On January 6th, 2009, I was paid a visit by a professional guitarist I ran into the night before at an arts meeting. The guitarist is Jeff Commissaris. Turns out he ran in the Mississippi Blues Marathon. We did a total improv jam session here in my studio for two hours. We even shot video of about 20 minutes worth of the session, which is now on youtube on my channel.
On January 11th, 2009, my interview with Mississippi Public Broadcasting's program Mississippi Arts Hour aired on WMPN, MPB's statewide radio broadcasting network. The show was well recieved.
On February 18th, 2009, I appeared on a radio show called Film Club Radio, a program run by Edward Saint Pe', on radio station WLEZ in Jackson, Mississippi. We talked about the theremin, and the work I did with the movie Golgotha. We also discussed how theremins have been used in motion pictures throughout the theremin's history. I performed a couple of short improvisations on theremin in the studio.
On March 16th, 2009, I was interviewed in my studio by Portico Jackson, a local magazine. We spent about 2 hours talking about the theremin, and photos were taken.
On March 17th, 2009, another photographer-Josh Hailey did a photo shoot for nearly two hours. The photo shoot session was also for Portico Jackson. The magazine is slated to run the story on me in their May 2009 issue. More later as details become available.
During the month of March, 2009, I have been involved in interviewing and planning of a documentary which is being done on me by local film producer-Michael Usry. As of this writting, filming is slated to start in early April, and will involve multiple performances, and interviews with not only me, but family, friends, and close contacts of mine. More details on this as they become available.
On March 24th, 2009, I was paid a visit by an anthropology major from Milsaps College here in Jackson. She interviewed me, and documented me in my surroundings, as well as documenting me playing the theremin in my studio.
On April 28th, I completed the script for my upcoming Theremin Lessons DVD.

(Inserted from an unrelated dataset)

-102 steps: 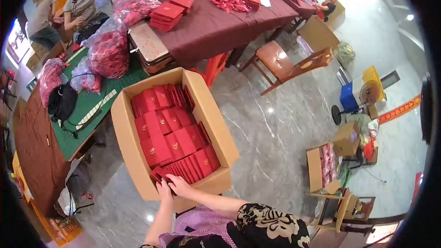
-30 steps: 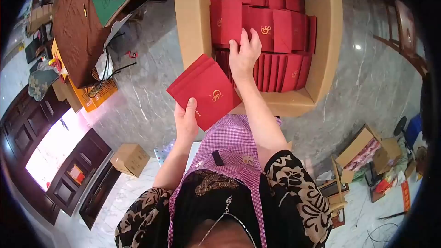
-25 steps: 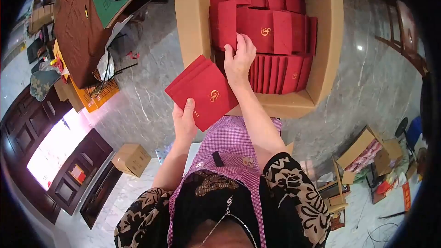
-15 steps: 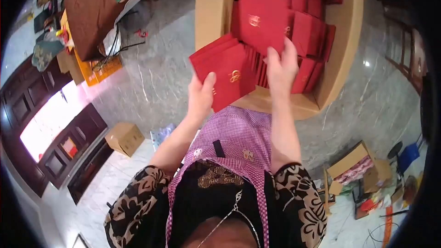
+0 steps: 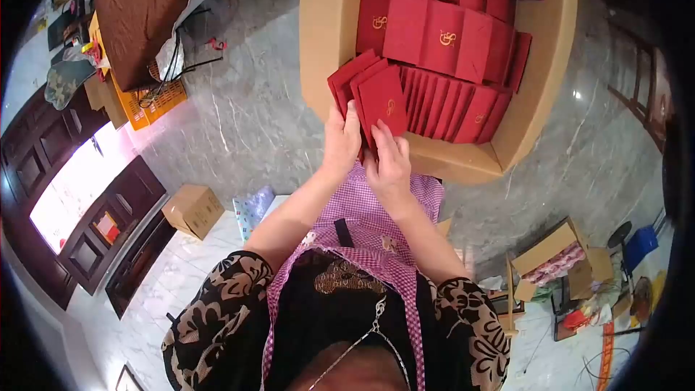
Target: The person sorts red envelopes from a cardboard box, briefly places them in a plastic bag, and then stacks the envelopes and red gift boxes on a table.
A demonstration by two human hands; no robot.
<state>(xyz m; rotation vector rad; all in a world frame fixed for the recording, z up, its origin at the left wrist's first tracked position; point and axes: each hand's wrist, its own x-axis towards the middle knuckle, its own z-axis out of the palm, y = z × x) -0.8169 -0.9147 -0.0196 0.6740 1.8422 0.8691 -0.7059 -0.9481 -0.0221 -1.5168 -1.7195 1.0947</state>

On May 3rd, 2009, I visited the grocery store as usual, and noticed the May issue of Portico Jackson was available. In it, is a nice story about my adventures with the theremin, along with some very well taken photos which were shot by none other than Josh Haley, of Hosh Haley Studeos. The magazine is available locally here in Mississippi, but may also be obtained throug http://www.porticojackson.com/ .
On July 1st, 2009, I released my DVD called Theremin Lessons. it is an instructional DVD which features my technique for compensating for non-linear theremins, as well as detailed instructions for playing the theremin. I used a never before seen method of instruction which features fist person camera views to better demonstrate the techniques. This DVD was four months in the making.
On July 5th, 2009, I was awarded membership in the Mississippi Artist Roster grant program, which provides half of an artist's performance fees to hiring entities.
On July 12th, 2009, I was invited to participate in an artist showcase convention where educators of all schoolastic levels came to shop for actors, artists, musicians to come to their schools and provide workshops. There were three hundred educators from all over the state who attended. I was there with my theremin, and performed for an hour, and a half, as well as answering questions from the educators.
On July 30th, 2009, I recieved my certificate of registration for my trademark from the United States Patent, and Trademark Office. I applied for the registration in October of 2008.
On August 3rd, 2009, I started a week of theremin classes in which the theremin was introduced to nearly a hundred kids ranging from six years, to fourteen years of age, who were attending a summer arts camp at the Contemporary Arts Center in New Orleans Louisiana.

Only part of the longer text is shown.